Restate the records that follow word for word; no pictures should appear.

### Material for this exercise
>>>>>

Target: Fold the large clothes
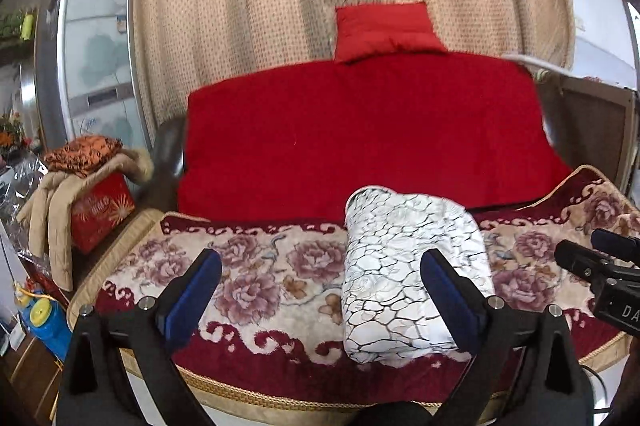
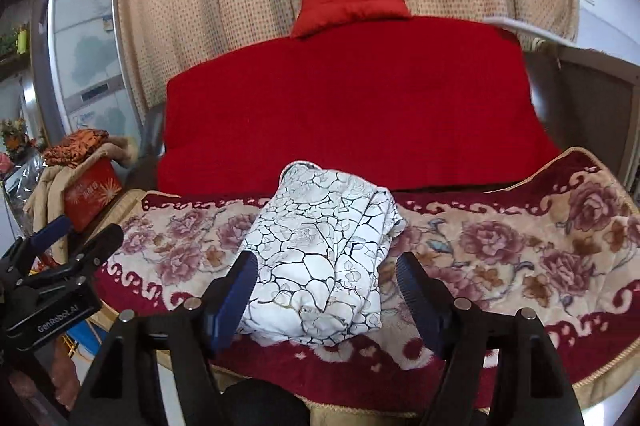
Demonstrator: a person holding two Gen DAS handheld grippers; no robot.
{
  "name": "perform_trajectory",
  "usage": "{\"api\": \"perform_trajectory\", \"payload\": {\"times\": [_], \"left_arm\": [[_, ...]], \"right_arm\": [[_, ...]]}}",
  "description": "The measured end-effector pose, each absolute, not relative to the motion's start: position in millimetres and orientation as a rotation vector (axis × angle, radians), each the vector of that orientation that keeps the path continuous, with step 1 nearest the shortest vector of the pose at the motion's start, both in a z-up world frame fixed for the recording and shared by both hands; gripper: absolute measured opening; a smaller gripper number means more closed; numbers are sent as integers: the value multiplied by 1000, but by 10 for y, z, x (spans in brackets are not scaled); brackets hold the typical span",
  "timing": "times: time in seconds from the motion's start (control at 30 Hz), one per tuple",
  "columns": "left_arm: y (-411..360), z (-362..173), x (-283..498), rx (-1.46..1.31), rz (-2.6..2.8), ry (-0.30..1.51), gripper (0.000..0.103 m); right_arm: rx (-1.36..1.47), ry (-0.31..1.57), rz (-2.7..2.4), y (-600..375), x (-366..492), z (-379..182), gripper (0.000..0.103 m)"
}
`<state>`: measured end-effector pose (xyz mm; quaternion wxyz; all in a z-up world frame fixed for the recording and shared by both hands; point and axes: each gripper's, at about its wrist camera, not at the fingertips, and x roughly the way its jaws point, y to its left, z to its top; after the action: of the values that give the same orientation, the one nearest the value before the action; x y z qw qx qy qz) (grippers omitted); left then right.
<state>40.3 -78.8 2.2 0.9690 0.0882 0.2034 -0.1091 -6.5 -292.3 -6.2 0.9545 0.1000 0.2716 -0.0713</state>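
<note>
left gripper and right gripper hover level, fingers spread, holding nothing, above the folded white garment on the floral blanket.

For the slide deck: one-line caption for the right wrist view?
Right gripper open above a folded white crackle-print garment on a floral sofa cover, left gripper at left.

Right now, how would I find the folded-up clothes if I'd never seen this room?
Find the big red sofa back. Below it lies a flowery seat cover. The folded white garment sits on its middle, the only white thing with black crackle lines among the roses.
</note>
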Motion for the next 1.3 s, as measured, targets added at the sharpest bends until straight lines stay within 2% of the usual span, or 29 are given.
{"api": "perform_trajectory", "payload": {"times": [0.43, 1.3], "left_arm": [[-716, 429, -212, 199, -236, 308, 100], [-619, 534, -318, 163, -255, 341, 100]], "right_arm": [[171, 574, -192, -2628, -492, 260, 76], [62, 498, -268, -2351, -773, 469, 76]]}}
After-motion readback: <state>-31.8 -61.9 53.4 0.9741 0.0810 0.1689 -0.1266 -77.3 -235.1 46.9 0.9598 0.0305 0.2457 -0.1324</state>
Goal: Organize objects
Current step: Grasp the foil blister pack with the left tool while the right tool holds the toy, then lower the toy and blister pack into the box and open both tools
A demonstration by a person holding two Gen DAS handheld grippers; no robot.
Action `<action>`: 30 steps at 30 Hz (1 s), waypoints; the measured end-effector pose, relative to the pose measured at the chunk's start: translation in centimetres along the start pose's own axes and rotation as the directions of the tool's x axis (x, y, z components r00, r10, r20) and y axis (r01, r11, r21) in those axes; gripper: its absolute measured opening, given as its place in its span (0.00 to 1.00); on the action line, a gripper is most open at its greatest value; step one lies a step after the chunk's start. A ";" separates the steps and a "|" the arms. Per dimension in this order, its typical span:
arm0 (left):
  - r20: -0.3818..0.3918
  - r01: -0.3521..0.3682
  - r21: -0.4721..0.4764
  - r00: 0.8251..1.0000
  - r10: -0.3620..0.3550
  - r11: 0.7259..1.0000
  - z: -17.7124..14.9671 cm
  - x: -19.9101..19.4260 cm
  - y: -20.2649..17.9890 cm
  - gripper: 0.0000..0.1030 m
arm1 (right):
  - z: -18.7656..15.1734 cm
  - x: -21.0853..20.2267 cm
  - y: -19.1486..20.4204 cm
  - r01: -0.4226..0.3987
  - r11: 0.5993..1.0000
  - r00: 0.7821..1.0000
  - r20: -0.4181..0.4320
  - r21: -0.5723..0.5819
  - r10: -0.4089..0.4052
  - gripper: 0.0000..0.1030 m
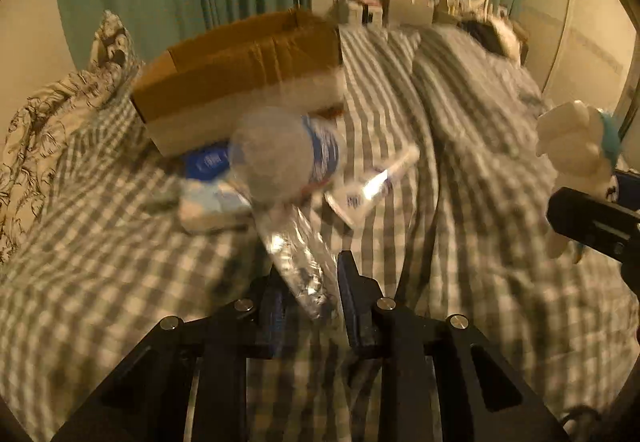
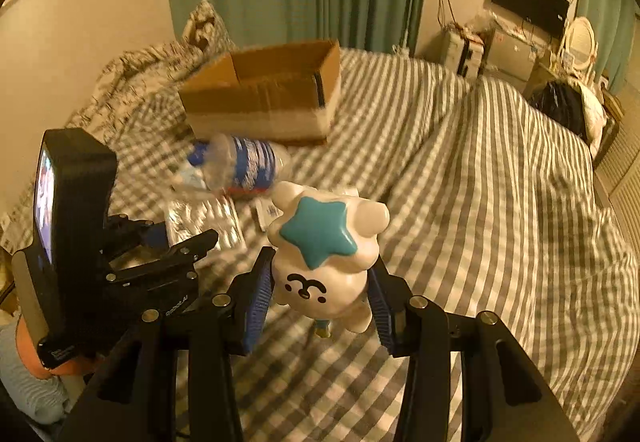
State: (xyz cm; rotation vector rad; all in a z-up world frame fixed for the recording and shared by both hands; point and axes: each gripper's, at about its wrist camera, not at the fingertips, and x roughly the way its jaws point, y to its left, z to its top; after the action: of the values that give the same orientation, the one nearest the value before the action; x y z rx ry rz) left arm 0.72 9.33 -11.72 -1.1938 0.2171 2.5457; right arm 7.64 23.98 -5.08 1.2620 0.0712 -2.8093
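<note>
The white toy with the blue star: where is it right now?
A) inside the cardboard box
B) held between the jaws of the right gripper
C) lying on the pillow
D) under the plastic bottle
B: in the right wrist view the white toy sits pinched between the jaws of the right gripper, lifted above the checked bedcover, well short of the cardboard box.

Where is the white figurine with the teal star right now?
The white figurine is held off the checked bedspread between the right gripper's fingers, in front of the cardboard box; in the left wrist view it appears at the far right edge.
</note>
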 end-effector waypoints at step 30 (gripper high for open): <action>0.188 0.066 -0.044 0.981 -0.057 0.997 4.7 -6.8 4.1 0.06 | 5.4 -1.8 1.1 -0.001 0.997 0.992 0.125 -0.075 0.010 0.43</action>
State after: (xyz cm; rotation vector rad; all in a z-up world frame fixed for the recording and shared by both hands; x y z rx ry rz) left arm -0.04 5.25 -3.43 -0.9548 0.0717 2.6023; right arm 4.87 22.53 -0.17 1.0669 0.1650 -2.8444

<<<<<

### Result of this task
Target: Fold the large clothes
Demonstrator: a person holding two Gen DAS handheld grippers; no robot.
{
  "name": "perform_trajectory",
  "usage": "{\"api\": \"perform_trajectory\", \"payload\": {\"times\": [_], \"left_arm\": [[_, ...]], \"right_arm\": [[_, ...]]}}",
  "description": "The measured end-effector pose, each absolute, not relative to the motion's start: position in millimetres and orientation as a rotation vector (axis × angle, radians), each the vector of that orientation that keeps the path continuous, with step 1 nearest the shortest vector of the pose at the motion's start, both in a z-up world frame fixed for the recording and shared by both hands; gripper: absolute measured opening; a smaller gripper number means more closed; numbers are sent as integers: the value multiplied by 1000, but by 10 for y, z, x (spans in brackets are not scaled); brackets hold the typical span",
  "timing": "times: time in seconds from the motion's start (control at 30 Hz), one per tuple",
  "columns": "left_arm: y (-411..360), z (-362..173), x (-283..498), rx (-1.46..1.31), rz (-2.6..2.8), ry (-0.30..1.51), gripper (0.000..0.103 m); right_arm: rx (-1.36..1.47), ry (-0.31..1.57), rz (-2.7..2.4), y (-600..375), x (-366..492), z (-379..182), gripper (0.000..0.103 m)"
}
`<state>`: measured end-effector pose (xyz mm; quaternion wxyz; all in a z-up world frame fixed for the recording and shared by both hands; point and axes: each gripper's, at about its wrist camera, not at the fingertips, and x roughly the way its jaws point, y to its left, z to its top; after the action: of the values that give the same orientation, the one nearest the value before the action; x y z qw qx qy qz) (grippers omitted); left then right.
<state>40.3 -78.8 2.2 0.9690 0.0882 0.2034 -0.1091 -6.5 -292.3 -6.2 0.9545 0.1000 0.2716 -0.0713</state>
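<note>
left gripper and right gripper hover level, fingers spread, holding nothing, above the folded white garment on the floral blanket.

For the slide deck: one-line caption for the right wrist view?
Right gripper open above a folded white crackle-print garment on a floral sofa cover, left gripper at left.

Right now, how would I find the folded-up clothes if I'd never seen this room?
Find the big red sofa back. Below it lies a flowery seat cover. The folded white garment sits on its middle, the only white thing with black crackle lines among the roses.
</note>
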Motion for the next 1.3 s, as measured, targets added at the sharpest bends until straight lines stay within 2% of the usual span, or 29 are given.
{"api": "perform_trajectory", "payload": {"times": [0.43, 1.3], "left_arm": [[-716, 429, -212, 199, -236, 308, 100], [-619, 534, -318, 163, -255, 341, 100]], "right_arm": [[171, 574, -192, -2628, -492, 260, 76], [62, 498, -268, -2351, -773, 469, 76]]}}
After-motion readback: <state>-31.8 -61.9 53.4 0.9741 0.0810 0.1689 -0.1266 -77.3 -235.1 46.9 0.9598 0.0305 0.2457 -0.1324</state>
Goal: Organize objects
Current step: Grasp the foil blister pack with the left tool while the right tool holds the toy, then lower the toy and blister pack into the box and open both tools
A demonstration by a person holding two Gen DAS handheld grippers; no robot.
Action `<action>`: 30 steps at 30 Hz (1 s), waypoints; the measured end-effector pose, relative to the pose measured at the chunk's start: translation in centimetres along the start pose's own axes and rotation as the directions of the tool's x axis (x, y, z components r00, r10, r20) and y axis (r01, r11, r21) in those axes; gripper: its absolute measured opening, given as its place in its span (0.00 to 1.00); on the action line, a gripper is most open at its greatest value; step one lies a step after the chunk's start. A ";" separates the steps and a "|" the arms. Per dimension in this order, its typical span:
arm0 (left):
  - r20: -0.3818..0.3918
  - r01: -0.3521..0.3682
  - r21: -0.4721..0.4764
  - r00: 0.8251..1.0000
  - r10: -0.3620..0.3550
  - r11: 0.7259..1.0000
  - z: -17.7124..14.9671 cm
  - x: -19.9101..19.4260 cm
  - y: -20.2649..17.9890 cm
  - gripper: 0.0000..0.1030 m
arm1 (right):
  - z: -18.7656..15.1734 cm
  - x: -21.0853..20.2267 cm
  - y: -19.1486..20.4204 cm
  - r01: -0.4226..0.3987
  - r11: 0.5993..1.0000
  - r00: 0.7821..1.0000
  - r20: -0.4181..0.4320
  - r21: -0.5723..0.5819
  - r10: -0.4089..0.4052
  - gripper: 0.0000..0.1030 m
State: (xyz cm; rotation vector rad; all in a z-up world frame fixed for the recording and shared by both hands; point and axes: each gripper's, at about its wrist camera, not at the fingertips, and x roughly the way its jaws point, y to its left, z to its top; after the action: of the values that give the same orientation, the one nearest the value before the action; x y z rx ry rz) left arm 0.72 9.33 -11.72 -1.1938 0.2171 2.5457; right arm 7.64 23.98 -5.08 1.2620 0.0712 -2.8093
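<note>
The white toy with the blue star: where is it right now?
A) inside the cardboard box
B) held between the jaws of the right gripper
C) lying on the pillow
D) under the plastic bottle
B: in the right wrist view the white toy sits pinched between the jaws of the right gripper, lifted above the checked bedcover, well short of the cardboard box.

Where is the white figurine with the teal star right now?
The white figurine is held off the checked bedspread between the right gripper's fingers, in front of the cardboard box; in the left wrist view it appears at the far right edge.
</note>
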 end-effector waypoints at step 30 (gripper high for open): <action>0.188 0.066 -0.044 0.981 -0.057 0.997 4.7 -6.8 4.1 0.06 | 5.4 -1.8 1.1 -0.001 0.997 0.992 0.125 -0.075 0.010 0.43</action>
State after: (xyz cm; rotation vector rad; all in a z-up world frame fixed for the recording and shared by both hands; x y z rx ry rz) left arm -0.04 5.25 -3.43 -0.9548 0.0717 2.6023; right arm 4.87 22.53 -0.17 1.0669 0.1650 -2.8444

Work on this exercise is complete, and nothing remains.